[zeromq-dev] Exact matching on subscription topics

Martin Sustrik sustrik at 250bpm.com
Mon Jan 9 22:30:18 CET 2012


Hi Staffan,

I think this kind of thing should be definitely built into 0MQ, however, 
we should take a look at big picture first.

The big picture being forwarding of subscriptions in large distribution 
trees.

What we need to do is to add the capability to add new matching 
algorithms without disrupting the existing infrastructure (change in 
wire formats etc.)

My idea was that subscription matching can be thought of as end-to-end 
feature (topic string is provided on topmost publisher, filtering is 
going in leaf subscribers) with subscription forwarding being an 
optional optimisation.

That way, new matching algorithms can be added and the only nodes that 
would have to be aware of them are terminal publishers and subscribers. 
Intermediate devices could handle unknown matching algorithms by simply 
passing all the messages on.

The actual wire format I've proposed for this is described here:

http://groups.google.com/group/sp-discuss-group/msg/22ee4d6e9f82857a

Maybe it would make sense to add this to 0MQ now, while 3-1 is still in 
beta.

Having this extra field in the wire format then makes it easy to add new 
matching algos like the one you've implemented. For now we could start 
with following list of algorithms:

0 - all (any message matches)
1 - exact
2 - prefix

What do you think?

See some more comments inlined:

> Having exact topic matching built into zmq would be very useful for a
> couple of reasons:
>
>   * Hash maps are less gluttonous for memory than tries, and should be as
> fast or faster.
>   * Exact matching semantics provides a nice a way to scale, more on that
> below.

Ack.

> I did a quick and dirty throw-away prototype that supports both prefix
> and exact matching:
> https://github.com/gimaker/libzmq/tree/exact-matching-prototype (given
> the lack of a hash map in C++03 and my laziness I used a trie for exact
> subscriptions for now, quick and dirty!)
>
> To make exact subscriptions/unsubscriptions you do:
>    zmq_setsockopt(sock, ZMQ_SUBSCRIBE_EXACT, topic, topic_len); and
>    zmq_setsockopt(sock, ZMQ_UNSUBSCRIBE_EXACT, topic, topic_len);
>
> Prefix matched topics are added and removed as normal with ZMQ_SUBSCRIBE
> and ZMQ_UNSUBSCRIBE respectively.
>
> The cost of mixed prefix/exact matching is two lookups instead of one
> (one for exact matching, one for prefix matching) but you can have fast
> paths for when only one kind of matching is used, making the added cost
> negligible unless you use a mix of prefix and exact matching.

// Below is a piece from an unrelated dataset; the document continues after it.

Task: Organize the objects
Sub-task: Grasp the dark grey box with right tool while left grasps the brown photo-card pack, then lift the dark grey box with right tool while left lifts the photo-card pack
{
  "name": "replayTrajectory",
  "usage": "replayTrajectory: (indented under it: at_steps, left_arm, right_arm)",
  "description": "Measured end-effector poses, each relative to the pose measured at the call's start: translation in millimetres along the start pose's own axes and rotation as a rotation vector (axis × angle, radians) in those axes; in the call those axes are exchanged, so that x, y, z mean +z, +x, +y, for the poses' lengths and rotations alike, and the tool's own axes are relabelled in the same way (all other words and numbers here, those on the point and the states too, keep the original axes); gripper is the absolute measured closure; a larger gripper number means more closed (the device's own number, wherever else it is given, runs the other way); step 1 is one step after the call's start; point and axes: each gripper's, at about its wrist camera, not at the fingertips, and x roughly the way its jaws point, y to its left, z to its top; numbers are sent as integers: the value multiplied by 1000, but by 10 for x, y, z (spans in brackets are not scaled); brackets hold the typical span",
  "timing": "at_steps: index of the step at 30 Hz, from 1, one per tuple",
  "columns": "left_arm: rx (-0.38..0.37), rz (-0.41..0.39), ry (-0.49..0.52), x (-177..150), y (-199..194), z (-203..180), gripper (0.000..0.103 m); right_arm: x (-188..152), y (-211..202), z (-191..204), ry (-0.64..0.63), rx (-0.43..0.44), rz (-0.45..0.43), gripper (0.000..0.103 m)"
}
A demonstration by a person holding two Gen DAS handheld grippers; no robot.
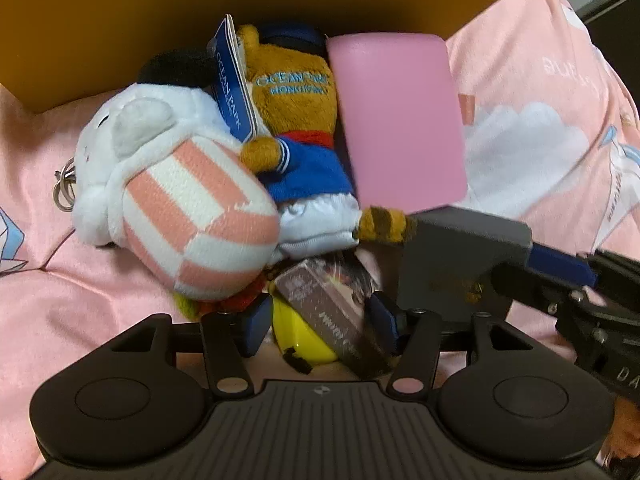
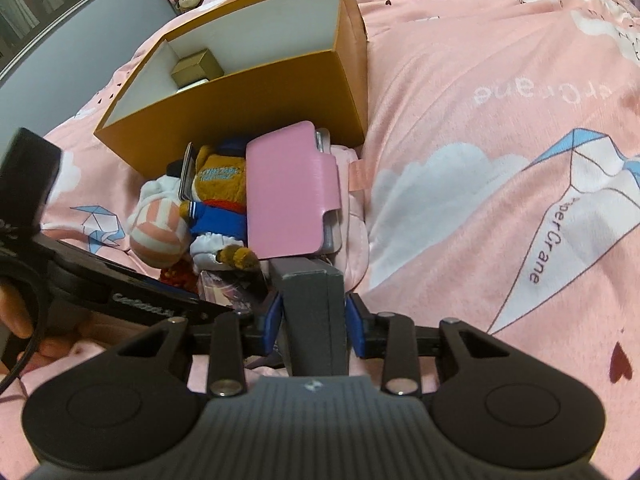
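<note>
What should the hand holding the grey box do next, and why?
Probably lift the dark grey box and carry it over the wall of the open orange cardboard box. The right gripper fingers already clamp it, and the orange box holds only a small gold box, so there is room.

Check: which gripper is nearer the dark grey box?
Right. The right gripper is shut on the dark grey box; the left gripper is open beside it, straddling a small dark carton.
</note>
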Motion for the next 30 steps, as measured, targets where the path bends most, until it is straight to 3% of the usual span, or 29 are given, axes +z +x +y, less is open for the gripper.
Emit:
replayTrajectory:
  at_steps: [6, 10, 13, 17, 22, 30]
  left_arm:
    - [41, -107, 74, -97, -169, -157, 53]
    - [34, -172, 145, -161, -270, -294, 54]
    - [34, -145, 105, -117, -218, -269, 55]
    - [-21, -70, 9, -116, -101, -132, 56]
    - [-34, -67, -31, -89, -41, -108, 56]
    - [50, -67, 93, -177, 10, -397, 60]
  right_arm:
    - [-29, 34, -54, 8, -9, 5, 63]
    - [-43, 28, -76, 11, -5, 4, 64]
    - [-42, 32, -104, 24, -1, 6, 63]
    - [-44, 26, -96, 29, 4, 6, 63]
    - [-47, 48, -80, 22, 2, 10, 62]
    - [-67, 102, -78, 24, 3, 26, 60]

Yes. The overhead is checking whether the number of prefix/exact 
subscriptions is zero, ie. couple of nanoseconds.

> TL;DR: Our situation is this: we have a large amount of active
> subscriptions (in the range of tens of millions, and counting) that are
> propagated to all publisher instances (of the same type), which results
> in memory usage in the 10-20 GiB range per instance, just for storing
> subscriptions, independent on the how many machines we throw at the
> problem. Thus, we need some way to shard subscription information.
>
> Sharding subscription information is easy enough -- we're building a
> small pubsub service that sits in between publishers and subscribers
> with the sole purpose of sharding the subscription information. So, with
> N machines each machine handles a fraction 1/N of all subscriptions.
> Subscribers subscribe only to the token responsible for the topic and
> publishers publish to all intermediary machines.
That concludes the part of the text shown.